Ontem chorei como há muitos meses não o fazia. Não sei porquê, mas abri as torrentes do meu coração, as comportas da minha emoção, na barragem que é o meu quotidiano, e dei largas ao oceano de sal que me invadiu, deixando fluir. E nesse naufrágio, nessa tempestade perfeita, uns (a)braços fortes me enlaçaram e comigo choraram a dor da falta, esse abismo sem fim, onde nunca se alcança o chão, porque infelizmente ele não existe, e nos vemos mergulhados numa apneia que nos rouba o fôlego. E foi nesse(s) (a)braço(s) que me afoguei.
Martim...tenho-lhe escrito não apenas aqui, mas também por "aí", porque a forma como converso consigo é sempre a mesma, é a linguagem do coração. Nestes últimos dias tenho sentido a sua falta de uma forma incrivelmente formidável na sua magnitude, algo de transcendente na sua intensidade, que - uma vez mais - me rasga as entranhas. Não sei se é porque finalmente posso sonhar, ou porque me sinta a viver de novo, se seja por ver as minhas preces atendidas, conquanto por outro lado, o Universo me mande uns sinais de dor, seja porque razão for, sinto a sua falta com a mesma saudade como há dois anos e vinte e cinco dias atrás, SETECENTOS E CINQUENTA E SETE DIAS de conversas constantes, de tantos, mas tantos soluços partilhados, daqueles mesmo guturais como só uma Mãe pode arfar, na maior dor que se pode imaginar, que lhes perdi a conta! Mas também de sorrisos, porque há tanto para fazer aqui, e depois do sofrimento atroz, essa mesma vida decidiu - finalmente - ser meiga, numa carícia suave, num repouso merecido, num descanso de Alma extenuada, exausta, exaurida de tanto sofrer.

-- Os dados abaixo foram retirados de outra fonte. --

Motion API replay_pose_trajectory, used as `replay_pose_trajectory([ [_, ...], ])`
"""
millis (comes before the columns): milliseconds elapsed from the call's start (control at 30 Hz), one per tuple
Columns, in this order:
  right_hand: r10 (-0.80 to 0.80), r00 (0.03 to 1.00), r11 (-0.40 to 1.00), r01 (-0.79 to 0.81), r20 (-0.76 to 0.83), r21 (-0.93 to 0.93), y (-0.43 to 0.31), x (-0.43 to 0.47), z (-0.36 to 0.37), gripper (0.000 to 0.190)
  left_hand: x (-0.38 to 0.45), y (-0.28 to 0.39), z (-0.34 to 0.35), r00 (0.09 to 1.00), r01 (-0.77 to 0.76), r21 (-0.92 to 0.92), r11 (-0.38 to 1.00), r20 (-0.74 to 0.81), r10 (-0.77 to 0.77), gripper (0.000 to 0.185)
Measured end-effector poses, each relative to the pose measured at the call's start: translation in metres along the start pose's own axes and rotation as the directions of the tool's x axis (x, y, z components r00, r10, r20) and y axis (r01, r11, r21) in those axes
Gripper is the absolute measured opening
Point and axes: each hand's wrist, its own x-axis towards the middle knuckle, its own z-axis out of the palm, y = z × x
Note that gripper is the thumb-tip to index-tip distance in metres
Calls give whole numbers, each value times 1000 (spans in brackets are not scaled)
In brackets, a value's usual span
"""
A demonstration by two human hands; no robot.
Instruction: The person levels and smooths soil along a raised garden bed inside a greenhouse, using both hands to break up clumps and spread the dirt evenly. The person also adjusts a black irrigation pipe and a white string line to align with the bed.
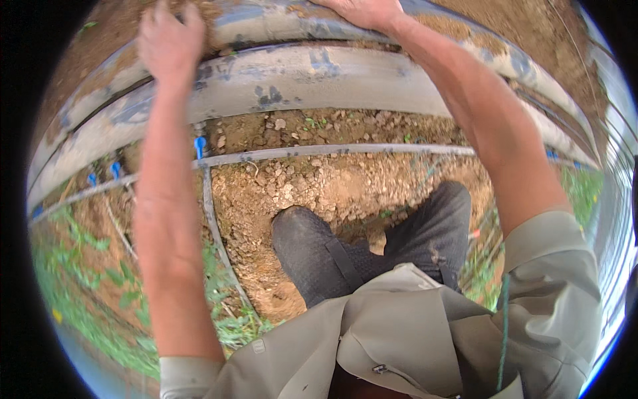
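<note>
My left hand (pixel 172 42) is blurred at the upper left, over brown soil beside the farther large muddy pipe (pixel 279 25); its fingers point away and I cannot tell whether they hold anything. At the top edge, my right hand (pixel 366 11) lies on or just above that same pipe, its fingertips cut off by the frame. A nearer, wider grey pipe (pixel 319 80) with dark smudges runs across beneath both forearms. Closer to me, a thin grey hose (pixel 339 150) runs parallel to it, and a blue valve handle (pixel 200 144) stands by my left forearm.
Stony soil (pixel 344 187) lies between the hose and my knees. A narrow side hose (pixel 217 224) curves towards me. More blue valves (pixel 115 170) sit at the left. Green weeds (pixel 89 299) grow at lower left, and a teal string (pixel 504 329) hangs over my right side.
</note>
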Motion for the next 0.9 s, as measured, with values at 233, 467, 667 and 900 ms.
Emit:
replay_pose_trajectory([
  [233, 144, 958, 807, 32, -249, 589, -3, -57, -37, 83, -68, 102, -64, 747, 664, -380, 644, 319, -583, 82],
  [467, 842, 496, -173, -121, 211, 977, 111, -203, -119, 67, -21, 95, -41, 262, 824, -498, -270, 757, -599, 75],
  [667, 803, 360, -467, -115, 474, 877, 199, -228, -80, 83, -39, 64, -19, 340, 610, -462, -644, 887, -314, 54],
  [900, 674, 472, -662, 47, 568, 748, 233, -220, -86, 64, -40, 77, -57, 290, 507, -403, -762, 912, -290, 59],
])
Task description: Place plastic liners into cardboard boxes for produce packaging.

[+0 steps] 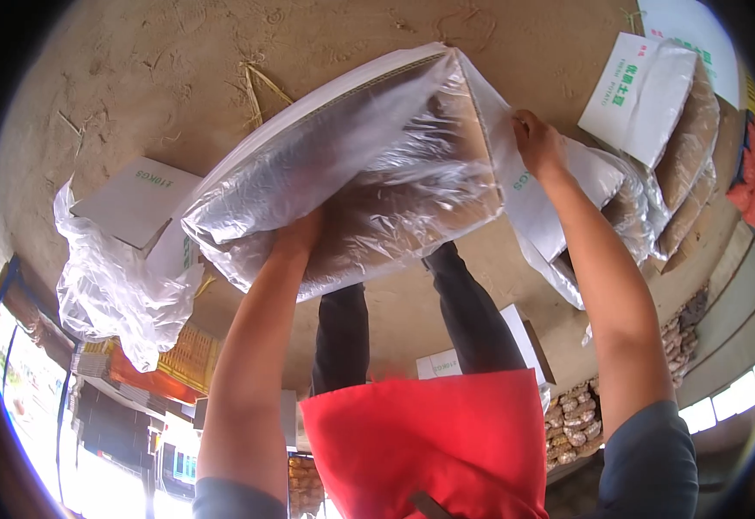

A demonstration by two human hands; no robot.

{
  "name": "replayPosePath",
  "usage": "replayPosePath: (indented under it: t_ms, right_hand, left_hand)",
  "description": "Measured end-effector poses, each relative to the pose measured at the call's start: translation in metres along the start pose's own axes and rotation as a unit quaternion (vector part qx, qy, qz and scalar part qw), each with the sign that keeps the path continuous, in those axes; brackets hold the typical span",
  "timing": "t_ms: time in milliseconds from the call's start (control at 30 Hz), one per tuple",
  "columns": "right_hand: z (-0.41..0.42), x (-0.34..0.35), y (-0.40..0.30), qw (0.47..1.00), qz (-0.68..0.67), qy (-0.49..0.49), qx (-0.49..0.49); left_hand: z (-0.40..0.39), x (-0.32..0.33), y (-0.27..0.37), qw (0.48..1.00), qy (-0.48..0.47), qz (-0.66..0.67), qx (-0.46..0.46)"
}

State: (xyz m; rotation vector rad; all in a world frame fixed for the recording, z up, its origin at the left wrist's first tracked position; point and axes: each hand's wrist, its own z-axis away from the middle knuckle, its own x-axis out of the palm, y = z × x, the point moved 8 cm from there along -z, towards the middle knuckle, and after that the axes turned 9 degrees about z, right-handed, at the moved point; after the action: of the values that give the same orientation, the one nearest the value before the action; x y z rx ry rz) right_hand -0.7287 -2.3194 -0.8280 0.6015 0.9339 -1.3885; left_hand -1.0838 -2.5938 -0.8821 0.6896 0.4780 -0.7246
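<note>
An open cardboard box [410, 162], white outside and brown inside, lies tilted before me with its mouth towards me. A clear plastic liner [390, 207] covers its inner walls and folds out over the rim. My left hand [303, 230] reaches inside, against the liner, its fingers hidden in shadow and film. At the box's right side my right hand [539, 143] has its fingers closed on the liner film hanging over the outer wall.
Several film-lined white boxes [643, 97] stand at the right. To the left, a white box [137, 201] has loose plastic film [118, 285] draped over it. Straw [254, 91] lies on the dirt floor [176, 71]. Filled sacks [572, 422] and yellow crates [189, 353] are behind me.
</note>
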Motion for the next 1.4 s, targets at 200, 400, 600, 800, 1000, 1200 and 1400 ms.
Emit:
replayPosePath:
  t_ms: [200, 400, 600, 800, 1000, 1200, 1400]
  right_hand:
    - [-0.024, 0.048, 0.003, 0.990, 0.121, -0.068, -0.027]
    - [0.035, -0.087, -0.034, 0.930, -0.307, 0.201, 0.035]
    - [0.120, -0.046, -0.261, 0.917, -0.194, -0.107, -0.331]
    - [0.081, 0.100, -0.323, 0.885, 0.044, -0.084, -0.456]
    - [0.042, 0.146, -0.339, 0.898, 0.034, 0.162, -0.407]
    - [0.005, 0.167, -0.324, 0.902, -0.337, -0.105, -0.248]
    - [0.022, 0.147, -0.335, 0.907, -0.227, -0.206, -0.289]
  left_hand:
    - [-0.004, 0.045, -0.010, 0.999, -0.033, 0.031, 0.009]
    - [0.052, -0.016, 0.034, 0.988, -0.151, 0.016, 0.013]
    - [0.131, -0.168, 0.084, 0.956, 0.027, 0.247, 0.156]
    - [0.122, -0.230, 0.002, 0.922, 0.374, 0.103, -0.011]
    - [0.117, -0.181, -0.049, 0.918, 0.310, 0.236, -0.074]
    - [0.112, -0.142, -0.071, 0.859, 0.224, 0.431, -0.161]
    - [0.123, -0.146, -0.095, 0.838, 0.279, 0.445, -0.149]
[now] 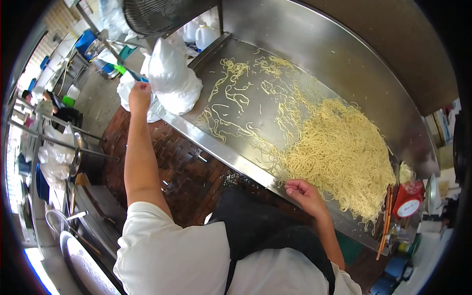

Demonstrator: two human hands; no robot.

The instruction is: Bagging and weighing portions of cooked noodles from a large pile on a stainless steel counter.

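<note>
My left hand [140,97] is stretched out to the far left end of the stainless steel table [254,120], with its fingers curled. It is right beside a white plastic bag [126,88] and a blue item [139,77]; whether it grips either is hidden. A full, bulging white plastic bag [173,81] sits on the table corner next to it. My right hand [303,193] is over the front rim, its fingers loosely bent and nothing visible in them. Close by, a large heap of yellow noodles [339,155] covers the table's right part. Loose noodle strands [236,94] lie scattered to the left.
A red dial scale [407,202] and long wooden sticks [385,221] are at the right end. Behind the bags are a fan [155,16] and plastic jugs [205,37]. The brick floor [158,155] looks wet. A person [61,105] is at far left.
</note>
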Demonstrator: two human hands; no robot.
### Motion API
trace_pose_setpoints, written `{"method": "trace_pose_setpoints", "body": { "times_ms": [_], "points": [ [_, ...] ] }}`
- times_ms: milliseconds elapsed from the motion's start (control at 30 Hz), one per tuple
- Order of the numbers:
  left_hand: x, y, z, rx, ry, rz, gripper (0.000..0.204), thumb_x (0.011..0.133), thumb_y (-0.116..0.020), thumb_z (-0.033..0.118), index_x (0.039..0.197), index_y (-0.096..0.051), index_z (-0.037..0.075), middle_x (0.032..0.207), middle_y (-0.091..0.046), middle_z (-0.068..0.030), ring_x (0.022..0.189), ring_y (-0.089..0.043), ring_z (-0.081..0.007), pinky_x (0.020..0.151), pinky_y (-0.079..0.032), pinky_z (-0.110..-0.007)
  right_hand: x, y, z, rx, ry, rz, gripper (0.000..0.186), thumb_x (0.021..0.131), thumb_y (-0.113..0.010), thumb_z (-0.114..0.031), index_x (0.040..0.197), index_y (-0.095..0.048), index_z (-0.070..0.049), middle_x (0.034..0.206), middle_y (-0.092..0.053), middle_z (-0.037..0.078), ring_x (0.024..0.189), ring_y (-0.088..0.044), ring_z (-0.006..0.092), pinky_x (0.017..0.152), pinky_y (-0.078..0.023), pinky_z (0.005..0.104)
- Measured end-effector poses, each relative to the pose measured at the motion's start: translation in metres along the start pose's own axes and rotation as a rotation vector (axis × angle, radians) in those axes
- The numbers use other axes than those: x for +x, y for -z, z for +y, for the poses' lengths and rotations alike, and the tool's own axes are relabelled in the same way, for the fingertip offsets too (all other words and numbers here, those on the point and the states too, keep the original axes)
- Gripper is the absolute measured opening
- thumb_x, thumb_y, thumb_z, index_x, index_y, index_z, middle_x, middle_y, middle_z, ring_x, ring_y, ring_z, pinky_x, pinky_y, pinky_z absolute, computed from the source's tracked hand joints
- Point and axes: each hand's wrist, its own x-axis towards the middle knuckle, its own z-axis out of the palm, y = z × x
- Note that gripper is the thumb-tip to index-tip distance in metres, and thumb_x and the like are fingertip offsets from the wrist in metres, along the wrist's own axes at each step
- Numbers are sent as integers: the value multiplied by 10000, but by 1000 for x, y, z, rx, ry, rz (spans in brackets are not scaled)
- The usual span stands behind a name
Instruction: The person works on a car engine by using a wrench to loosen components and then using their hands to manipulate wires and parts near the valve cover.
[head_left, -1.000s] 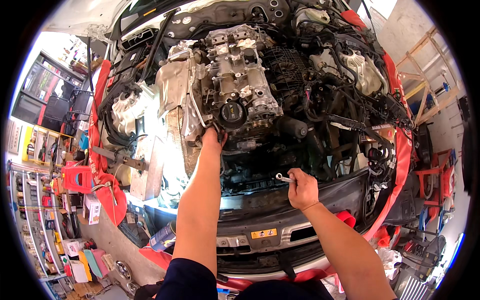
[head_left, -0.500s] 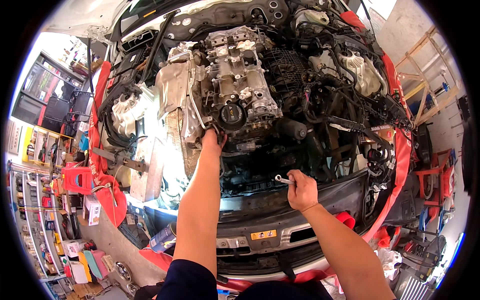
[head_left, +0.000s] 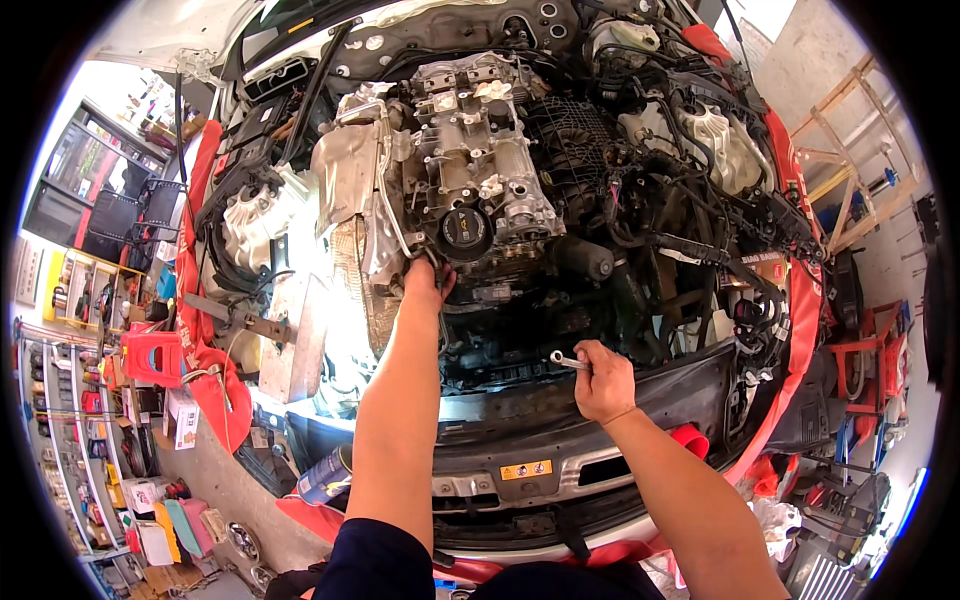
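L hand (head_left: 424, 284): at engine (head_left: 458, 165) front, just below rd blk cap (head_left: 466, 229); fingers partly hidden, can't tell grip | R hand (head_left: 604, 383): fingers grasping silver wrench (head_left: 569, 361), ring end pointing L, nr blk front panel (head_left: 680, 400)

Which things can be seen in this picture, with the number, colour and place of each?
Bare-topped metal engine: 1, silver-grey, upper middle
Round plastic cap: 1, black, engine's front end
Bundled cables: many, black, right of the engine
Soft sheet cover: at least 1, red, left and right of the engine
Rectangular sticker: 1, yellow, lower middle
Cylindrical can: 1, blue, lower left
Wooden frame: 1, light brown, far right
Metal shelving: 1, pale grey, far left, contents too small to count
Ring-ended metal wrench: 1, silver, lower middle
Left hand: 1, bare, below the cap, fingers partly hidden
Right hand: 1, bare, gripping the wrench
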Motion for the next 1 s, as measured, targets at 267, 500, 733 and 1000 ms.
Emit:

Na Paz do dia de hoje, ou de ontem, porque já é de madrugada, uma borboleta branca brincou diante do meu olhar, pousado na suavidade do verde alagado da paisagem. E os meus pensamentos voaram para aquele dia de Verão, e para o Inverno que se seguiu, e para mais um Verão, e para mais um Inverno e para mais um Verão. E nesse Verão pararam porque a minha vida se desfragmentou. E foi desses cacos, desses estilhaços, que decidi que iria tentar formar alguma coisa que contivesse vida. E é nos braços dessa decisão que repouso os meus soluços e encontro alguma da Paz que tanto preciso!
Mil beijos meu Filho, da sua Mãe que o adora,
Mami!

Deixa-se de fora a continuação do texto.